Zoo people

From ANIMAL PEOPLE, January/February 1996:

Jim Fouts, 42, an unaccredited
exotic animal broker/transporter who in
1990-1991 surfaced as a central figure in
routing animals from AZA-accredited zoos
to canned hunts, is now breeding about 25
species at his Tanganyika Wildlife Co. ranch
near Goddard, Kansas, and promoting the
sale of meat and antlers from captive-reared
elk, after several years of breeding and selling
ostriches.
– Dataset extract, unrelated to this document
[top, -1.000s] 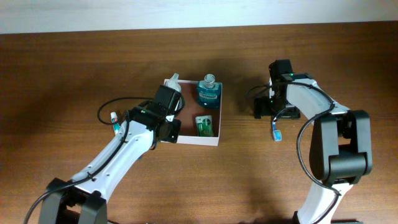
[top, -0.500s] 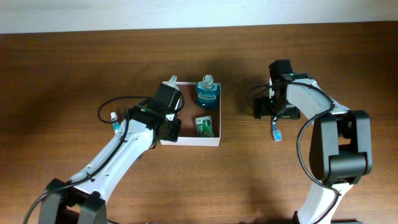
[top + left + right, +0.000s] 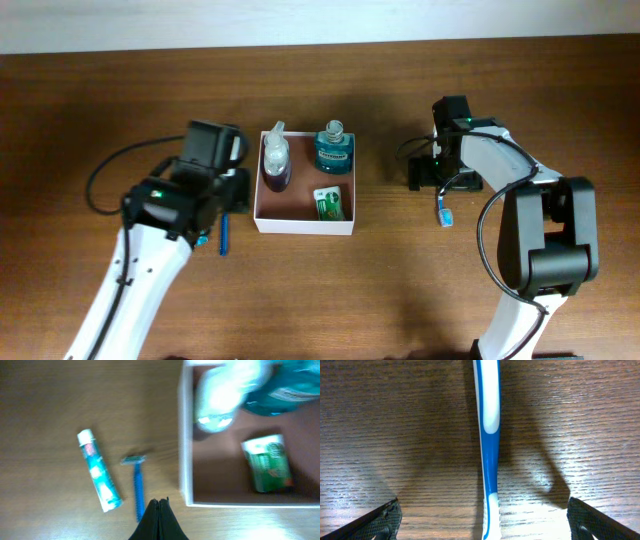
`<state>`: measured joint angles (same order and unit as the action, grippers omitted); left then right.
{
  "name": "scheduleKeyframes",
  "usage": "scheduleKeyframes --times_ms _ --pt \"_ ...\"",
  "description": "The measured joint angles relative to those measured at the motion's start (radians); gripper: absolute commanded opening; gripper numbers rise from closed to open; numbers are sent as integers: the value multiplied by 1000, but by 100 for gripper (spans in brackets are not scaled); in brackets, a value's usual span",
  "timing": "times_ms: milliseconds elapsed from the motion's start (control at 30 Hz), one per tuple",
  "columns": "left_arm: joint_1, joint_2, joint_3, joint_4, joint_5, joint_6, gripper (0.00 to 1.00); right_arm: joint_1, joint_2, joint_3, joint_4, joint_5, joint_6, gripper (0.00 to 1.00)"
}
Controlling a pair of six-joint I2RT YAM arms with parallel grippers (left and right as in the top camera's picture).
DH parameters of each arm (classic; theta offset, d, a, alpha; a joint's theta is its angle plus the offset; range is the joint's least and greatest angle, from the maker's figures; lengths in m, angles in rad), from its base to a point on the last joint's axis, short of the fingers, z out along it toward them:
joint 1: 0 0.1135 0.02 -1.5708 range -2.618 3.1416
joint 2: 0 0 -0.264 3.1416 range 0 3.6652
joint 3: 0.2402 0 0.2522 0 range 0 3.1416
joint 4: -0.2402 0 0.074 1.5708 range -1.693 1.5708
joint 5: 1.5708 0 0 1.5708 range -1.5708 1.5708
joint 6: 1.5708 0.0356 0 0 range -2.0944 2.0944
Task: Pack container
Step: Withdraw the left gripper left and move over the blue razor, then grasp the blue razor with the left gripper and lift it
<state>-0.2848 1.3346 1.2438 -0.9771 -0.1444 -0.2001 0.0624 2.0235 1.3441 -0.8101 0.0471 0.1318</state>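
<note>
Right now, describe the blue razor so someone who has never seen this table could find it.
Find the white-walled container mid-table. Two slim items lie on the wood just outside its left wall. The razor is the one nearer that wall: thin, all blue, T-shaped head, unlike the white-capped toothpaste tube.

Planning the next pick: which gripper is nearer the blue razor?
Left. The left gripper sits just at the razor's handle end; the right gripper straddles the toothbrush, beyond the container.

I see a dark brown wood-grain desk (image 3: 80, 100) filling nearly every view. A pale strip (image 3: 300, 20) runs along its far edge in overhead; wall or floor, can't tell. Lighting even, shadows soft, mild sheen on grain.
</note>
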Motion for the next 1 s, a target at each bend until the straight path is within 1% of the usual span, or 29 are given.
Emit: scheduleKeyframes --times_ms 33,67,100,200,300,467,700,900,967,1000 --pt "24 2 0 -14 -3 -2 12 0 0 0 0 0 0 99" --pt "45 5 -2 -23 -6 -5 25 0 0 0 0 0 -1 99" --pt "73 9 -3 -28 -10 -10 40 0 0 0 0 0 0 99" --pt "134 15 -17 -26 0 -11 41 0 0 0 0 0 0 99" --pt "199 29 -56 -10 41 -14 41 0 0 0 0 0 -1 99" --pt "243 51 -140 54 104 -14 44 0 0 0 0 0 0 99" --pt "249 85 -303 230 175 -14 45 0 0 0 0 0 0 99" --pt "249 129 -352 291 195 -14 44 0 0 0 0 0 0 99" --pt "249 146 -356 303 201 -14 42 0 0 0 0 0 0 99" --pt "249 156 -358 309 203 -14 39 0 0 0 0 0 0 99"
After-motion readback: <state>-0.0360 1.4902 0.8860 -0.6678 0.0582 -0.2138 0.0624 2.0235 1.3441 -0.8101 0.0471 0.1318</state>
For several years beginning
in 1977, Fouts captured South American
monkeys for laboratory suppliers; then ran
an exotic bird import business; and operated
an avian quarantine station from 1982 to
1985. Because zoos are now more particular
about who they deal with, Molly McMillin
of the Wichita Eagle reported recently,
Fouts now trades mainly with “privately
owned zoos, circuses, and wealthy animal
collectors,” and finds Kansas “a good place
to do business because it does not have as
many restrictions on raising exotic animals
as does California.” Fouts is, however,
advising Sedgewick County on a proposed
ordinance to ban private ownership of
“inherently dangerous” animals including
“undomesticated cats over 15 pounds.”
Presumably this does not include feral
domestic cats.


Betty Dresser, director of the
Center for Reproduction of Endangered
W i l d l i f e at the Cincinnati Zoo, will in
January relocate to Algiers, Louisiana, as
newly named head of both the $15 million
Audubon Center for Research of
Endangered Species, set to open in July,
and the Freeport-McMoran Audubon
Species Survival Center, which opened in
1994. Dresser is perhaps best known for
having led the research that brought the
October birth of a test tube-conceived lowland
gorilla.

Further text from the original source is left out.